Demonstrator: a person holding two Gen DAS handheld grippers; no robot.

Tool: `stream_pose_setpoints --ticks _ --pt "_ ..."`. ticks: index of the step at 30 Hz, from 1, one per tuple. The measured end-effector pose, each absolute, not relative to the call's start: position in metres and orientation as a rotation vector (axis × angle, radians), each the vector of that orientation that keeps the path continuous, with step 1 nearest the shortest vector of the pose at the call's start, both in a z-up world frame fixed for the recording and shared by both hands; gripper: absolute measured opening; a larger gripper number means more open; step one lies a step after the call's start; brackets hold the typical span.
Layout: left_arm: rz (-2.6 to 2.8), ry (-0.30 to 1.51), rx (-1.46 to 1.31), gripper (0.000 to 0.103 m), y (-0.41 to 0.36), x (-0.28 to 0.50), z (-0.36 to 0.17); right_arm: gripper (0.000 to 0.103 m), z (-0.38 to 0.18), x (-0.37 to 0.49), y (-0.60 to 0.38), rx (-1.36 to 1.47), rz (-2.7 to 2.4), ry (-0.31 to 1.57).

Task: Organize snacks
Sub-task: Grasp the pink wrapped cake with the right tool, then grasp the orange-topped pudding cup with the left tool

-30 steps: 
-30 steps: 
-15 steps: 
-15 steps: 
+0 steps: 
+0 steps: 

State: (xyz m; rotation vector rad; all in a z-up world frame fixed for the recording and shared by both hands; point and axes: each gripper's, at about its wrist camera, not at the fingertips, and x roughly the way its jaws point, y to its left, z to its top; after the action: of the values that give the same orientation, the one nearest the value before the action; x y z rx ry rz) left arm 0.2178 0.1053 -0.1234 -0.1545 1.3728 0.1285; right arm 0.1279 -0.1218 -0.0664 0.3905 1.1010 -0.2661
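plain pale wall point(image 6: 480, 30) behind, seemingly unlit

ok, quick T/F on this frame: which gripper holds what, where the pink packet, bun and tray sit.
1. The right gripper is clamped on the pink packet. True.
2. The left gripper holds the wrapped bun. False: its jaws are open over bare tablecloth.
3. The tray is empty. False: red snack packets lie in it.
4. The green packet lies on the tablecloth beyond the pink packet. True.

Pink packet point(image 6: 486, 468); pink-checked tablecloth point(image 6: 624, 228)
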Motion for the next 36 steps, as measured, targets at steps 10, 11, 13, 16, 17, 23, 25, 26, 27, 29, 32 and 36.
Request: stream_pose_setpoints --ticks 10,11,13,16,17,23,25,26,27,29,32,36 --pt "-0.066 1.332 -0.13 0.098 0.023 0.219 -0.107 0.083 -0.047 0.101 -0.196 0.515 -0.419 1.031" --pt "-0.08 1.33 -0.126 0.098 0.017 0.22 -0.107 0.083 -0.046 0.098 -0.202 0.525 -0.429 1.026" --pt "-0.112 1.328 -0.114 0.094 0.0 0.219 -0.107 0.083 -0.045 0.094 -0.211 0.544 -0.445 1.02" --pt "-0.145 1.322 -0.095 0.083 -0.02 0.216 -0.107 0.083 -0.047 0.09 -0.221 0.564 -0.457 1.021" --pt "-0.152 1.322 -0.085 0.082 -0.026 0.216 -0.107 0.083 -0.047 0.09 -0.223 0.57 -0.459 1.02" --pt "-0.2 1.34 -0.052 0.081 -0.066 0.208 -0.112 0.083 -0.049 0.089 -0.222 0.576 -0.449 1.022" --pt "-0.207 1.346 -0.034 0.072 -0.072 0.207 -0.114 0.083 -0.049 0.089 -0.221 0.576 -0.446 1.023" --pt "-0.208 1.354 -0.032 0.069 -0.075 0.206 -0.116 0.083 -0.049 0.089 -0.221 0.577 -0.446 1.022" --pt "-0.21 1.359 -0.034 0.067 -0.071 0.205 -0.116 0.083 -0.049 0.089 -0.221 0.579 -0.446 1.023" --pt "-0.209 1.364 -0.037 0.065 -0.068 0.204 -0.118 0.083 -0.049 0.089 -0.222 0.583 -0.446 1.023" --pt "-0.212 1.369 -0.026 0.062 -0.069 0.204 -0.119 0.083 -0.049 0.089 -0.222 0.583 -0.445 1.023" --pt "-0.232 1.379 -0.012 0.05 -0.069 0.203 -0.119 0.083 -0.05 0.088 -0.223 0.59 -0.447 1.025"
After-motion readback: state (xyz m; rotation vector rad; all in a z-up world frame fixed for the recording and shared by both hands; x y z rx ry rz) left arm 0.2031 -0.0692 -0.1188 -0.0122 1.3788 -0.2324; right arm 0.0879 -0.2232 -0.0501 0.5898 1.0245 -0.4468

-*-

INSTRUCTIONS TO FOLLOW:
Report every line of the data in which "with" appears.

ANSWER BOX:
Tool: `stream_pose_setpoints --ticks _ --pt "_ ..."`. ticks: index of the step at 30 Hz, from 1, one per tuple. The measured end-effector pose, each absolute, not relative to the call's start: position in metres and orientation as a rotation vector (axis × angle, radians), each the vector of that orientation that keeps the path continuous, with step 1 nearest the shortest vector of the pose at the call's start, both in a z-up world frame fixed for the recording and shared by both hands; gripper: absolute measured opening; a larger gripper number means more open; step one lies a step after the call's start; brackets hold the typical span.
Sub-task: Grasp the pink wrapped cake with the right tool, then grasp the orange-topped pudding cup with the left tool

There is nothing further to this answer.